------ Data shown ------
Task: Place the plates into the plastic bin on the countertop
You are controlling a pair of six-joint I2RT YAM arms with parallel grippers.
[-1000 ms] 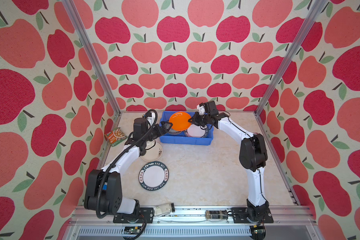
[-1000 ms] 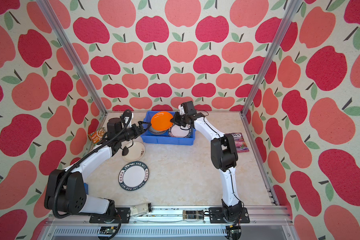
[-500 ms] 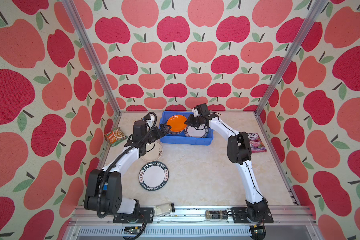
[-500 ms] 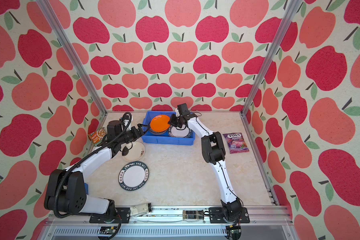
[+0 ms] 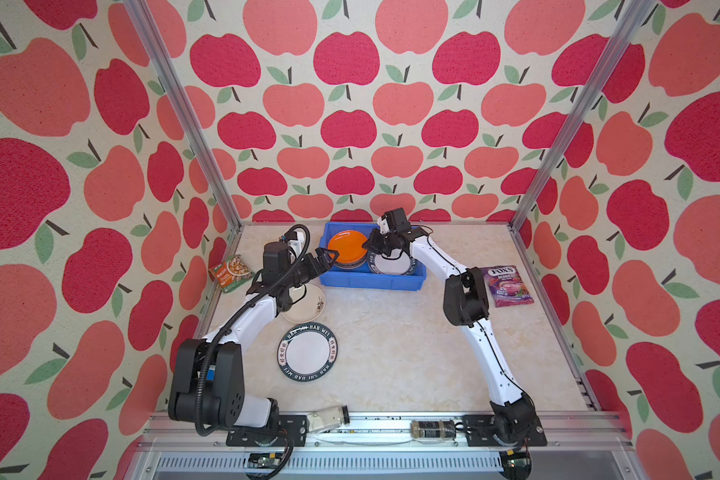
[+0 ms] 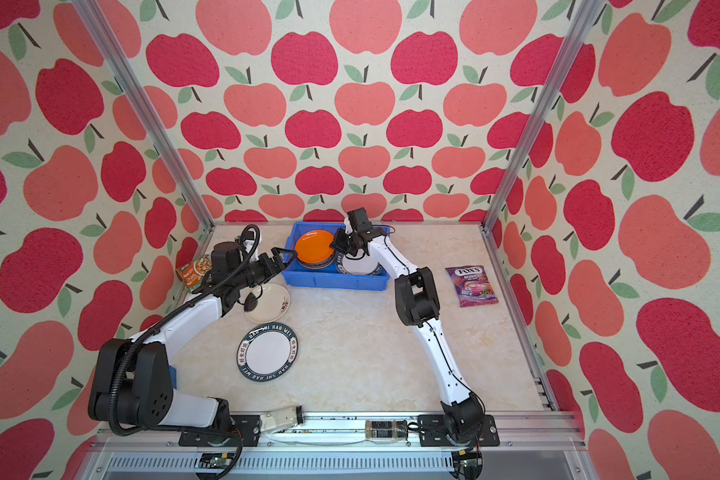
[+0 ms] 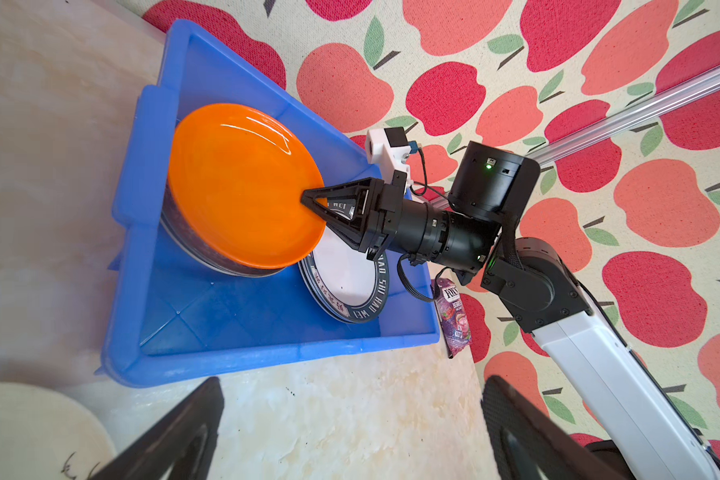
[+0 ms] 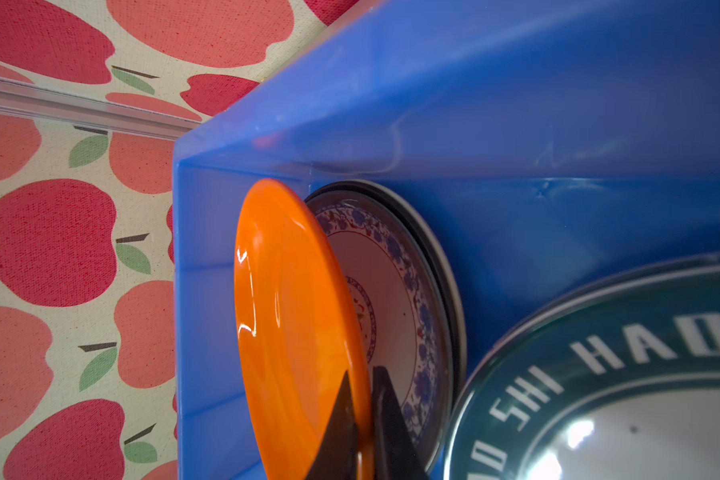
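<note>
My right gripper (image 5: 366, 246) is shut on the rim of the orange plate (image 5: 347, 246), holding it tilted over the left half of the blue plastic bin (image 5: 375, 282). In the right wrist view the fingers (image 8: 341, 415) pinch the orange plate (image 8: 283, 316) just above a blue-patterned plate (image 8: 391, 282) on a stack. A white green-rimmed plate (image 5: 391, 266) lies in the bin's right half. My left gripper (image 5: 327, 259) hangs open and empty by the bin's left front corner. On the countertop (image 5: 391, 353) lie an ink-blotched cream plate (image 5: 310, 307) and a green-rimmed plate (image 5: 307, 352).
A snack packet (image 5: 230, 272) lies against the left wall and a purple one (image 5: 506, 286) near the right wall. Two small glass jars (image 5: 329, 417) (image 5: 433, 428) lie on the front rail. Apple-patterned walls close in three sides.
My right gripper has carried the orange plate a little left and lower over the stack in the bin. Its elbow has swung left, uncovering the purple packet. The left arm has hardly moved.
</note>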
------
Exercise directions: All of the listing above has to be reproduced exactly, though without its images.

Solution for this task:
Task: Place the plates into the plastic bin on the countertop
You are controlling a pair of six-joint I2RT YAM arms with parallel grippers.
[-1000 ms] 
[-1000 ms] 
[-500 ms] 
[-500 ms] 
[+0 ms] 
[+0 ms] 
[+0 ms] 
[+0 ms] 
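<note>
My right gripper (image 5: 366, 246) is shut on the rim of the orange plate (image 5: 347, 246), holding it tilted over the left half of the blue plastic bin (image 5: 375, 282). In the right wrist view the fingers (image 8: 341, 415) pinch the orange plate (image 8: 283, 316) just above a blue-patterned plate (image 8: 391, 282) on a stack. A white green-rimmed plate (image 5: 391, 266) lies in the bin's right half. My left gripper (image 5: 327, 259) hangs open and empty by the bin's left front corner. On the countertop (image 5: 391, 353) lie an ink-blotched cream plate (image 5: 310, 307) and a green-rimmed plate (image 5: 307, 352).
A snack packet (image 5: 230, 272) lies against the left wall and a purple one (image 5: 506, 286) near the right wall. Two small glass jars (image 5: 329, 417) (image 5: 433, 428) lie on the front rail. Apple-patterned walls close in three sides.
My right gripper has carried the orange plate a little left and lower over the stack in the bin. Its elbow has swung left, uncovering the purple packet. The left arm has hardly moved.
</note>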

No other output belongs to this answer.